Did I Mention I Love You? (The DIMILY Trilogy #1)

Did I Mention I Love You? (The DIMILY Trilogy #1)

Estelle Maskame



To my readers from the beginning, because this book isn’t mine, it’s ours.





Chapter 1


If movies and books have taught me anything, it’s that Los Angeles is the greatest city with the greatest people and the greatest beaches. And so, like every girl to ever walk this earth, I dreamed of visiting this Golden State. I wanted to run along the sand of Venice Beach, to press my hands on my favorite celebrities’ stars on the Walk of Fame, to one day stand behind the Hollywood Sign and look out over the beautiful city.

That and all the other lame tourist must-dos.

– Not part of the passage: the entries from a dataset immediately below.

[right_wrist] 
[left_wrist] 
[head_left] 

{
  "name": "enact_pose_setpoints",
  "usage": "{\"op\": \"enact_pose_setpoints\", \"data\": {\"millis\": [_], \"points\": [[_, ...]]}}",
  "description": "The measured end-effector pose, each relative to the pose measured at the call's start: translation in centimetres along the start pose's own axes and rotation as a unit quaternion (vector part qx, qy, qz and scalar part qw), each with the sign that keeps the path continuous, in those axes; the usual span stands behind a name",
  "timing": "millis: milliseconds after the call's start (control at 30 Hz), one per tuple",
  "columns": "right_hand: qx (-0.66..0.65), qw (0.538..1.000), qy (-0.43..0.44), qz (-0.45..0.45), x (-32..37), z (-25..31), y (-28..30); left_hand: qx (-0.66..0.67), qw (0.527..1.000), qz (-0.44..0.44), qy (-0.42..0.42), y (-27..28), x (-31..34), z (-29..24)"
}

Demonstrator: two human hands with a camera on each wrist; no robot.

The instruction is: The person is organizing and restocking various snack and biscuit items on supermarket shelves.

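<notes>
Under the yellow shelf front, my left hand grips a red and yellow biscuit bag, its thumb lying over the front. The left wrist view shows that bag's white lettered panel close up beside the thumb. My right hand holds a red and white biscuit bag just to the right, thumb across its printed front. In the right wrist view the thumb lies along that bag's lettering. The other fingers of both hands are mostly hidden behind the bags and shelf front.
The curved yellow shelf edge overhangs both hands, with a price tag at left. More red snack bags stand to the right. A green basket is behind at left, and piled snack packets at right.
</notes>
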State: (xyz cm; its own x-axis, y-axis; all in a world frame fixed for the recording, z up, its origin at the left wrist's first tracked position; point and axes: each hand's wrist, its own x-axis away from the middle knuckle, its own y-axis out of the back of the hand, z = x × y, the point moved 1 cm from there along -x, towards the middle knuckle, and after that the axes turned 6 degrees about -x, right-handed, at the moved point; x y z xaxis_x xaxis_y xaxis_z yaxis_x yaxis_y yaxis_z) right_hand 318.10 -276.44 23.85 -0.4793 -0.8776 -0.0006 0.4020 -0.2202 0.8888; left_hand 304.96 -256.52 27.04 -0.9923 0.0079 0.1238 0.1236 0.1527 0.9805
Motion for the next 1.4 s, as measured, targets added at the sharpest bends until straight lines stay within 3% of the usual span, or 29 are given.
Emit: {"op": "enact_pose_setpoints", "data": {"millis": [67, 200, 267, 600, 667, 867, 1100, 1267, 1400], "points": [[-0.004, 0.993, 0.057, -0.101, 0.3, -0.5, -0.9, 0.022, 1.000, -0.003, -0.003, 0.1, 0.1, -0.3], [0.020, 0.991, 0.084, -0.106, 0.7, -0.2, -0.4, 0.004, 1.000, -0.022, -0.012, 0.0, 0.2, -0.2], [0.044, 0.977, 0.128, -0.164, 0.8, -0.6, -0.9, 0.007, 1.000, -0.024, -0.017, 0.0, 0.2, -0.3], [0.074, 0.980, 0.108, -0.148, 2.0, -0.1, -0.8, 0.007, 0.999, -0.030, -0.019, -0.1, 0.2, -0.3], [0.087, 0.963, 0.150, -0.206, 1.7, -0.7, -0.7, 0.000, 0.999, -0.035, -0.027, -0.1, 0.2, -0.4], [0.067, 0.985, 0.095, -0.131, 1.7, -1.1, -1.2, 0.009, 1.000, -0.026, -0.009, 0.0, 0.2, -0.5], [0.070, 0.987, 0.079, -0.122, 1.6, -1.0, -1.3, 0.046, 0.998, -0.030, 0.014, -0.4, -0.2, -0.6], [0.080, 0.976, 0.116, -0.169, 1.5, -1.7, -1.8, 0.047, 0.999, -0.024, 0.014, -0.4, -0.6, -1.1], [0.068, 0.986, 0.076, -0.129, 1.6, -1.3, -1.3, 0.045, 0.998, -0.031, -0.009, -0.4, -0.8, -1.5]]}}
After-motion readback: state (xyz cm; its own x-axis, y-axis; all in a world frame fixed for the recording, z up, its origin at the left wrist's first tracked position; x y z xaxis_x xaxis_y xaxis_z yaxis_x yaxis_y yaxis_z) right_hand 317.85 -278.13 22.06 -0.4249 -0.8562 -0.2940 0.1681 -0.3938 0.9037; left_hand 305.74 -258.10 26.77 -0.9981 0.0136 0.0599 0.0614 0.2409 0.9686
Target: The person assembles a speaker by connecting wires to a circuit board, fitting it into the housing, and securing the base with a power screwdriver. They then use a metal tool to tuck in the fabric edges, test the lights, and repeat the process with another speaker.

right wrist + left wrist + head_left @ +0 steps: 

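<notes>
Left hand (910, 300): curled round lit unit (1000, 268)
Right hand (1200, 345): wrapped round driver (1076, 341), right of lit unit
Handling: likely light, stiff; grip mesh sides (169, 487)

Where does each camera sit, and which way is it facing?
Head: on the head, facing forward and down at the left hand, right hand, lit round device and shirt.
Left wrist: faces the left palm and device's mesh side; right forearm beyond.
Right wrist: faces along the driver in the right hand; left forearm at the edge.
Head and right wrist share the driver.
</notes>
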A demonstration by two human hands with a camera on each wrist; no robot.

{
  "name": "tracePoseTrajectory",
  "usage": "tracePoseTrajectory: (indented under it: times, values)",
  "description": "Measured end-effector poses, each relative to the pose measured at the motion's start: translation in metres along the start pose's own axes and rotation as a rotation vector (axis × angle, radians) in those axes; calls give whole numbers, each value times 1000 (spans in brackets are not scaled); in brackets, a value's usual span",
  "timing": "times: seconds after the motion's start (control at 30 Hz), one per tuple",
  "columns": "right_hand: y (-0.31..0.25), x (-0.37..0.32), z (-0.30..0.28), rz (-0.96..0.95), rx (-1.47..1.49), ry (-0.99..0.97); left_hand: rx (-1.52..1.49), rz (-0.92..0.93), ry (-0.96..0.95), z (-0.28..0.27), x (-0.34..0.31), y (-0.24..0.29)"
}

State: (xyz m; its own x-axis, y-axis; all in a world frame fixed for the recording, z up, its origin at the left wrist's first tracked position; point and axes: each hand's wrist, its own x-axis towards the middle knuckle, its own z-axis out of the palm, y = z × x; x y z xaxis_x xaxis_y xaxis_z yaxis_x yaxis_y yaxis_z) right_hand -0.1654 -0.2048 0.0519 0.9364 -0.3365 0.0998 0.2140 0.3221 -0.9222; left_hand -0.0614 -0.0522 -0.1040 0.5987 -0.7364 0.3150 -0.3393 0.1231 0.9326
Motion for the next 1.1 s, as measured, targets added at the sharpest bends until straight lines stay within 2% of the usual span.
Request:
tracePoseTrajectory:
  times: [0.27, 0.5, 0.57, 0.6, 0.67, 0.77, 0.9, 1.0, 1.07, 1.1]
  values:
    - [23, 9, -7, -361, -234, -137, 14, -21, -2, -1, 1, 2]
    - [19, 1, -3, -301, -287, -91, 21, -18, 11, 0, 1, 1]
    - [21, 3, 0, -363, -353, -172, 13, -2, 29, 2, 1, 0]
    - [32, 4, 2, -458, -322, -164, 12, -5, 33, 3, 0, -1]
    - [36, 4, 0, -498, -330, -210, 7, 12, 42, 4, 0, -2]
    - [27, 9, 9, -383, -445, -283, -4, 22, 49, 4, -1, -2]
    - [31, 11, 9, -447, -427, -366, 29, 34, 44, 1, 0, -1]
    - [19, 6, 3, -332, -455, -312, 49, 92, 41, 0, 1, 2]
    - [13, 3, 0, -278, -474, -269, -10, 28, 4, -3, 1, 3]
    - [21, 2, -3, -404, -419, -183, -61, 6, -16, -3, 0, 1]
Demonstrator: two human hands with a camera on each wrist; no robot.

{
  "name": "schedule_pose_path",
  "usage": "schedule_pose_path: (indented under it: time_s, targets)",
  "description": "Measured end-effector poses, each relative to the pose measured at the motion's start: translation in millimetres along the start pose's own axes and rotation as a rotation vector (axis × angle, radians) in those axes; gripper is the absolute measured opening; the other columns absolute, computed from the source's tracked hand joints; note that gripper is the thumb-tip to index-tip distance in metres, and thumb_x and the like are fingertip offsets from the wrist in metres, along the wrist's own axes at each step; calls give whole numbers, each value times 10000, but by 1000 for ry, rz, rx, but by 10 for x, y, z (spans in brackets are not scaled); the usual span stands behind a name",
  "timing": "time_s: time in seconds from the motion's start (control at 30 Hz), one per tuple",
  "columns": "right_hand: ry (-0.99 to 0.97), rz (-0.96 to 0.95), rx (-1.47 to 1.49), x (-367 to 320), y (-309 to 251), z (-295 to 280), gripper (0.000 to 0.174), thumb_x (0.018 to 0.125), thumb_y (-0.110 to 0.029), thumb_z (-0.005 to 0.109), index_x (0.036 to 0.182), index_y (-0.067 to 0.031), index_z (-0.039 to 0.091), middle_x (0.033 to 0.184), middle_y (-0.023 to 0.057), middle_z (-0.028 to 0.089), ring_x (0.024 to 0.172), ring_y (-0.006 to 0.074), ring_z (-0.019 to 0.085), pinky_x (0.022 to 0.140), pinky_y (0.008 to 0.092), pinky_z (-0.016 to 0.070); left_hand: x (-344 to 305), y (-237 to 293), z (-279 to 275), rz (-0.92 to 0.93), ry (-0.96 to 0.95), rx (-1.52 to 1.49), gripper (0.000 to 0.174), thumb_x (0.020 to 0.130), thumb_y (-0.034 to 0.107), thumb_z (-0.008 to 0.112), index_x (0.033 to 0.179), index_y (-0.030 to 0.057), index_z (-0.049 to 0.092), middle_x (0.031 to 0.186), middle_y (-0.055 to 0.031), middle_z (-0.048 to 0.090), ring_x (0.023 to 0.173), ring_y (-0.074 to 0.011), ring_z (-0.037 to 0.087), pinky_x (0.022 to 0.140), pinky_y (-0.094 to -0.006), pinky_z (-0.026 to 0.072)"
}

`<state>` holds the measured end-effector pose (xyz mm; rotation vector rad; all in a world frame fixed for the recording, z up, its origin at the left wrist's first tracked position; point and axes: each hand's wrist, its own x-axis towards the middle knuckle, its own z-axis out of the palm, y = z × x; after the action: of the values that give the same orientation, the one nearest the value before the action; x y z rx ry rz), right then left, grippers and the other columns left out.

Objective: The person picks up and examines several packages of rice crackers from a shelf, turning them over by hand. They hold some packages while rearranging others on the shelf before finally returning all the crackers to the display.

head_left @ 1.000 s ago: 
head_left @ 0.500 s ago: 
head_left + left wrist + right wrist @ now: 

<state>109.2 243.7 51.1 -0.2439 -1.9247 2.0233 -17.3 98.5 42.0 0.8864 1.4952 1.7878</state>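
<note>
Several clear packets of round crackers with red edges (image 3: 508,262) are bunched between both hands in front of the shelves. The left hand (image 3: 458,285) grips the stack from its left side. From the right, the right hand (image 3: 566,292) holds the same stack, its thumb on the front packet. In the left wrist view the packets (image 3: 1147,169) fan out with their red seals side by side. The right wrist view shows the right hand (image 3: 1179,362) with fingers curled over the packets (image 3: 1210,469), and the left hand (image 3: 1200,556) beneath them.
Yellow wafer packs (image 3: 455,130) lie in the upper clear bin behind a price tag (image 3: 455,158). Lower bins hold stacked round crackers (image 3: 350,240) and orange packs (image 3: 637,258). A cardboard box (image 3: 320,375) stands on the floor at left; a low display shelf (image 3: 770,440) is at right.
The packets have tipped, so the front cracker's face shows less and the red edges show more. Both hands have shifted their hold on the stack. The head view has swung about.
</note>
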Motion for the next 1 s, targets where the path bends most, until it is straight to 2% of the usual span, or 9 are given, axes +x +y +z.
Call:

With one earphone in, my attention half on the music humming into my ear and half on the conveyor belt rotating in front of me, I try my hardest to find a spot clear enough for me to grab my luggage. While the people around me shove and chat loudly with their partners, yelling that their luggage just went past and the other yelling back that it wasn’t actually their luggage, I roll my eyes and focus on the khaki suitcase nearing me. I can tell it’s mine by the lyrics scrawled along its side, so I grab the handle and yank it off as quickly as I can.

“Over here!” a familiar voice calls. My father’s astoundingly deep voice is half drowned out by my music, but no matter how loud the volume, I would probably still hear him from a mile away. His voice is too irritatingly painful to ignore.

When Mom first broke the news to me that Dad had asked me to spend the summer with him, we both found ourselves in a fit of laughter at the sheer insanity of it all. “You don’t have to go anywhere near him,” Mom reminded me daily. Three years of hearing nothing and suddenly he wanted me to spend the entire summer with him? All he had to do was maybe start calling me once in a while, ask me how I was doing, gradually ease himself back into my life, but no, he decided to bite the bullet and ask to spend eight weeks with me instead. Mom was completely against the idea. Mom didn’t think he deserved eight weeks with me. She said it would never be enough to make up for the time he’d already lost with me. But Dad only got more persistent, more desperate to convince me that I’d love it in southern California. I don’t know why he finally decided to get in touch out of the blue. Was he hoping he could mend the relationship with me that he broke the day he got up and left? I doubted that was even possible, but one day I caved and called up my father to tell him that I wanted to come. My decision didn’t revolve around him though. It revolved around the idea of hot summer days and glorious beaches and the possibility of falling in love with an Abercrombie & Fitch model with tanned skin and an eight-pack. Besides, I had my own reasons for wanting to get nine hundred miles away from Portland.

So, I am not particularly thrilled to see the person approaching me.

A lot can change in three years. Three years ago, I was three inches shorter. Three years ago, my dad didn’t have noticeable graying strands throughout his hair. Three years ago, this wouldn’t have been awkward.

I try my hardest to smile, to grin so that I won’t have to explain why there’s a permanent frown sketched upon my lips. It’s always so much easier just to smile.

“Look at my little girl!” Dad says, widening his eyes and shaking his head in disbelief that I no longer look the same as I did at thirteen. Oh, how shocking that, in fact, sixteen-year-olds do not look the same as they did when they were in eighth grade.

“Yep,” I say, reaching up and pulling out my earphone. The wires dangle in my hands, the faint lull of the music vibrating through the buds.

“I’ve missed you a lot, Eden,” he tells me, as though I’ll be overjoyed to know that my dad who walked out on us misses me, and perhaps I’ll throw myself into his arms and forgive him right there and then. But things don’t work like that. Forgiveness shouldn’t be expected: it has to be earned.

However, if I’m going to be living with him for eight weeks, I should probably try to put my hostility aside. “I’ve missed you too.”

Dad beams at me, his dimples boring into his cheeks the way a mole burrows into dirt. “Let me take your bag,” he says, reaching for my suitcase and propping it onto its wheels.

I follow him out of LAX. I keep my eyes peeled for any film stars or fashion models that might happen to brush past me, but I don’t spot anyone on my way out.